To: Jason Hall who wrote (30204)8/1/1998 8:58:00 AM
From: Jason Hall  Respond to of 97611
 
Compaq ships Xeon
servers
By Michael Kanellos
Staff Writer, CNET NEWS.COM
July 31, 1998, 4:05 p.m. PT

Compaq started shipping four-processor servers
based around Intel's Xeon chip this afternoon,
claiming to be the first company to get these
high-end machines out the door.

The debut of powerful ProLiant server computers
marks the beginning of Intel's next big push into
corporate computing. All of the top vendors have
been waiting to introduce Xeon-based servers.

Since June, successive
bugs in the 400-MHz
Xeon processor and a
complementary chipset
have delayed their
release.
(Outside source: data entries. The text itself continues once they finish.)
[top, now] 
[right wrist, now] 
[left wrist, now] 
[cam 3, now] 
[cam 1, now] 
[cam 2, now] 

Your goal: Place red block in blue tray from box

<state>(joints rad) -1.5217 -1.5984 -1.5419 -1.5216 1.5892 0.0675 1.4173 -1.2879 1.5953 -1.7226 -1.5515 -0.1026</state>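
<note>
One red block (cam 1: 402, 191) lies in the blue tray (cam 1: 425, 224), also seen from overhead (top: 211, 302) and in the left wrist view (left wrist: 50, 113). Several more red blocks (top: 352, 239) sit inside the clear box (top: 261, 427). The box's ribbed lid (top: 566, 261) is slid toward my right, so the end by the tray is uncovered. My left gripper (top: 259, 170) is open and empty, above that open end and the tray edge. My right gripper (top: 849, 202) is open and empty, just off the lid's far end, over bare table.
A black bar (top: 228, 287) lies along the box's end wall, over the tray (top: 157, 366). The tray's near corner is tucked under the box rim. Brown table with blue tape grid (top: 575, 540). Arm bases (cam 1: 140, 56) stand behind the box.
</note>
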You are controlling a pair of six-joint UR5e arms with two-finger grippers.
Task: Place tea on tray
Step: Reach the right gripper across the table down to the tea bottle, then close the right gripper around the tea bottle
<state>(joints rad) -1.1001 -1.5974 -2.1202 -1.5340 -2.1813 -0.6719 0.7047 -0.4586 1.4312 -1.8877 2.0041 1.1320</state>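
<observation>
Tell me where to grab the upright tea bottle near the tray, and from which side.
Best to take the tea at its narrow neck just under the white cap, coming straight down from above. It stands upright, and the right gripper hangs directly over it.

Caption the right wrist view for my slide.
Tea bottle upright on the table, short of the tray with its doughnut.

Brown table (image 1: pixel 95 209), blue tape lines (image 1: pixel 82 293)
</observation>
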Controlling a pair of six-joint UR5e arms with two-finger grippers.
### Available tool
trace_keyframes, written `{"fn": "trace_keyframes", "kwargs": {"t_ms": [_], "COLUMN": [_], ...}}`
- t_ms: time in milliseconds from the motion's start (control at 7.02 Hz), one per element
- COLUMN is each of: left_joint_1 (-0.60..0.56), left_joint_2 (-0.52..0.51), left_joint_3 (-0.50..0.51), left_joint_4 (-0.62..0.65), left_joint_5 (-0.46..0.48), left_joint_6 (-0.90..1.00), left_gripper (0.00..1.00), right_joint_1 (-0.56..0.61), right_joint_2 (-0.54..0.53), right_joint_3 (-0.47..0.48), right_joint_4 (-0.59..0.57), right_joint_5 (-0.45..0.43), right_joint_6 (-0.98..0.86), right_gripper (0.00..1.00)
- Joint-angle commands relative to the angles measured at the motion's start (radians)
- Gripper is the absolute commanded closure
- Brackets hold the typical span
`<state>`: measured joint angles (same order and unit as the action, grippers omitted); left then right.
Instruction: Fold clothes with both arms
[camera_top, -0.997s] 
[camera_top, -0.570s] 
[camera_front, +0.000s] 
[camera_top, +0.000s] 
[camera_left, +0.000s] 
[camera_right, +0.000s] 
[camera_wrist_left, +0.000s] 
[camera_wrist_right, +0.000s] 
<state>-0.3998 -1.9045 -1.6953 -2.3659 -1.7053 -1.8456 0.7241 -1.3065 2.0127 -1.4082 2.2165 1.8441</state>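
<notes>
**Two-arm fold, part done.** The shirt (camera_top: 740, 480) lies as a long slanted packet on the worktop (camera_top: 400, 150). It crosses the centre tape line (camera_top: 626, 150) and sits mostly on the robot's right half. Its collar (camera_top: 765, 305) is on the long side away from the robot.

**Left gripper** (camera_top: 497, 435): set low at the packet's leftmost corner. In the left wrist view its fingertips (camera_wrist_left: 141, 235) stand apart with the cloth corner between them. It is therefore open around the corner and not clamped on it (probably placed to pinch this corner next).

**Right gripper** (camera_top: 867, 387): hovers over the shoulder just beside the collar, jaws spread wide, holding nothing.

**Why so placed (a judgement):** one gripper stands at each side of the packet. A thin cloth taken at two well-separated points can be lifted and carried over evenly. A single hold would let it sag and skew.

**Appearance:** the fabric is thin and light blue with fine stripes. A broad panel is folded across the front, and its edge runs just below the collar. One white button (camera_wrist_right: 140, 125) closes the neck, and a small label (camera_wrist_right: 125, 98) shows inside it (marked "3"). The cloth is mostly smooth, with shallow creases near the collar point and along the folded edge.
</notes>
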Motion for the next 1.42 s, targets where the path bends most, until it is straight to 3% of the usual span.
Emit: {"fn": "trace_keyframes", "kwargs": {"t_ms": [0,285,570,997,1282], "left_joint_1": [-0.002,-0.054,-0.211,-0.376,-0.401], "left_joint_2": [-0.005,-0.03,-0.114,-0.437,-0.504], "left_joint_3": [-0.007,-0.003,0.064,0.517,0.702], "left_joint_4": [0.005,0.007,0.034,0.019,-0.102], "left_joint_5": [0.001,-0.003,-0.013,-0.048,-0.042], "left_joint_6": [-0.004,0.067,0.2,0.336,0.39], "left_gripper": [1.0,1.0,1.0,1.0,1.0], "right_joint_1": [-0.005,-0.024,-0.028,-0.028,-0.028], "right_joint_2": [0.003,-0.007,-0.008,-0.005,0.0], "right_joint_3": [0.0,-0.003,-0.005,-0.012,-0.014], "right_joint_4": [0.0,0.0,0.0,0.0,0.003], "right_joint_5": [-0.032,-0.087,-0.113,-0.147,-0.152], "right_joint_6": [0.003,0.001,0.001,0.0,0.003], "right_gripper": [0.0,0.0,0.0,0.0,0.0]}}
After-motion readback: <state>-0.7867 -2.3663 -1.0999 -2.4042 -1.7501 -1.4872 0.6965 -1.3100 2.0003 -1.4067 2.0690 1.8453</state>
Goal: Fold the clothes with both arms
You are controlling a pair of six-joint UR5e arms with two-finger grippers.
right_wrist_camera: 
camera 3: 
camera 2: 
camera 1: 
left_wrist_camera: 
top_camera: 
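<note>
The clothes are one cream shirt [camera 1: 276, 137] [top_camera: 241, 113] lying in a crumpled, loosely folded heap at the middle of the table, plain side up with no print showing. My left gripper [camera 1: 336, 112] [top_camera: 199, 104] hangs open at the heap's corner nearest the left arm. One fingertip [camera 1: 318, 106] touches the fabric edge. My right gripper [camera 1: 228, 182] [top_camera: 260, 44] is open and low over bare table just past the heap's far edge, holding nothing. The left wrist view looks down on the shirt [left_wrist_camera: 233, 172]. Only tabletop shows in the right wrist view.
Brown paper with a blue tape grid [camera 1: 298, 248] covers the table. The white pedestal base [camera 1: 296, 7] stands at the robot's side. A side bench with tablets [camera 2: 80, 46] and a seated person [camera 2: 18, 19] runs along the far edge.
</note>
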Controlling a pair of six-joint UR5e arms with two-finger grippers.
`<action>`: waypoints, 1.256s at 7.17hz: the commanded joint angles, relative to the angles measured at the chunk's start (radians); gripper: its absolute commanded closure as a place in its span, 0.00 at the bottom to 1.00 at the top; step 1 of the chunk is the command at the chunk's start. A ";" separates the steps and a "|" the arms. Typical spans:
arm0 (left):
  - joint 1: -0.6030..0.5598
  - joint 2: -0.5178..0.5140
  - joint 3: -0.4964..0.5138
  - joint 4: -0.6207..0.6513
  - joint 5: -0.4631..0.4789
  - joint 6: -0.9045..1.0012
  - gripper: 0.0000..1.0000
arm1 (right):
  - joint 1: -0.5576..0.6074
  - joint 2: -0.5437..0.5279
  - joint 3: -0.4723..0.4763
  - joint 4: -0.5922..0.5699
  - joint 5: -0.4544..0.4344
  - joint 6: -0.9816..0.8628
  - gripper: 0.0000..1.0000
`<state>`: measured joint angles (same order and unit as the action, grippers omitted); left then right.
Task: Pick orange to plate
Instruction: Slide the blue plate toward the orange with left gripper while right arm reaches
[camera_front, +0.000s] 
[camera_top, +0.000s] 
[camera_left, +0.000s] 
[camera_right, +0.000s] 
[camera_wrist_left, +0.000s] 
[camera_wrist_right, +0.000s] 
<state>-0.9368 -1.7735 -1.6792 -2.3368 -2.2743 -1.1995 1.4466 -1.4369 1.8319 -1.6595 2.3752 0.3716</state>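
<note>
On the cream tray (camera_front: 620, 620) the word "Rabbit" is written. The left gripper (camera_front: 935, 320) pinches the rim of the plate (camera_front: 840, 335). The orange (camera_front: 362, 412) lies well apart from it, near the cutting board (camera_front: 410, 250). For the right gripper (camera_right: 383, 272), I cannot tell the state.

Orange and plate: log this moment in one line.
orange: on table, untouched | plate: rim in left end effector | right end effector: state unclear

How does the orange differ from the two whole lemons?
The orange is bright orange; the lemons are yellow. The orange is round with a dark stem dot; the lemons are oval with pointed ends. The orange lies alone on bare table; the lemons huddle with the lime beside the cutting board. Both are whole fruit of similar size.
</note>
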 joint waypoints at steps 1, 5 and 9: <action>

The holdups
came as a black eye to
Intel, which has
positioned Xeon as the first in a series of chips
designed to move the Intel chip platform into the
"enterprise" computing market, currently dominated
by computers based on a different chip
architecture.

On the eve of the chip's launch, a bug was
discovered in the 450NX chipset that causes server
computers using four processors to freeze up and
stall. As a result, server vendors delayed the launch
of new systems, which were ready to ship in late
June.

While the first bug was being fixed, Intel came
across a second bug that disables the Error
Correction Code function (ECC) in four-way
servers. ECC allows the processor to cross-check
data in main memory, and is considered an essential
feature by customers.

Intel initially said that the flaw existed in the 450NX
chipset, but it was eventually discovered to be
incorporated in the processor itself, according to
Tim Golden, director of enterprise server marketing
at Compaq.

"It has not been identified as being in the
processor," he said.

Like the original flaw, the second bug only occurs
when four processors are used at once.

"There has been some errata with the Xeon but that
is behind us," said Golden. "This is the first
opportunity anyone has had to ship a Xeon
four-way server...The servers were ready to go
then [in June] but that kind of held us up."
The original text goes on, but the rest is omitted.